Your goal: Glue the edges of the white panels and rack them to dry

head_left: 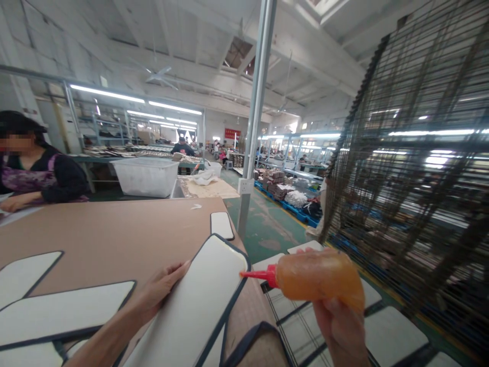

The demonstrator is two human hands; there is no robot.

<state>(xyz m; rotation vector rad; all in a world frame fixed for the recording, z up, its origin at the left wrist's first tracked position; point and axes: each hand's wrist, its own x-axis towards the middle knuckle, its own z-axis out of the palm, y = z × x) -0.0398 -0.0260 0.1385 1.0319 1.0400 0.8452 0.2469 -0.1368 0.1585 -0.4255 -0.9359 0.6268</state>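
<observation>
Amber in colour, the squeeze bottle (319, 280) is held almost level, just right of the white panel (198, 295). The right hand (338, 321) has its grip wrapped round the bottle's body, and the red nozzle (260, 275) points left, its tip at the panel's dark right border, close to the far corner; whether it actually touches is hard to tell. The left hand (166, 285) holds the panel by its left edge, the grip narrow on it, and the panel is tilted up over the near right part of the brown tabletop (133, 229). A yellowish line shows along the panel's far rim. Left of the panel, dark-edged pieces (69, 311) lie on the tabletop; just beyond its far end is a small piece (221, 226) of the same kind. Right of the panel, below the bottle, more white pieces (301, 323) rest on a wire frame. Farther right of the panel stands a tall wire rack (416, 168). Well beyond the panel are a metal post (255, 117) and a translucent bin (145, 177); far to its left, a co-worker (34, 173) sits across the tabletop.
</observation>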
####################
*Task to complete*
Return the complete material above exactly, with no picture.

*Response below*
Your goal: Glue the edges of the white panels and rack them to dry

head_left: 

The demonstrator is two human hands; there is no robot.

<state>(xyz m; rotation vector rad; all in a world frame fixed for the recording, z up, its origin at the left wrist's first tracked position; point and axes: each hand's wrist, its own x-axis towards the middle knuckle, its own z-axis out of the palm, y = z × x) -0.0398 -0.0260 0.1385 1.0319 1.0400 0.8452 0.2469 -0.1368 0.1585 -0.4255 -0.9359 0.6268</state>
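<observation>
Amber in colour, the squeeze bottle (319, 280) is held almost level, just right of the white panel (198, 295). The right hand (338, 321) has its grip wrapped round the bottle's body, and the red nozzle (260, 275) points left, its tip at the panel's dark right border, close to the far corner; whether it actually touches is hard to tell. The left hand (166, 285) holds the panel by its left edge, the grip narrow on it, and the panel is tilted up over the near right part of the brown tabletop (133, 229). A yellowish line shows along the panel's far rim. Left of the panel, dark-edged pieces (69, 311) lie on the tabletop; just beyond its far end is a small piece (221, 226) of the same kind. Right of the panel, below the bottle, more white pieces (301, 323) rest on a wire frame. Farther right of the panel stands a tall wire rack (416, 168). Well beyond the panel are a metal post (255, 117) and a translucent bin (145, 177); far to its left, a co-worker (34, 173) sits across the tabletop.
</observation>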

Here is where the answer stops.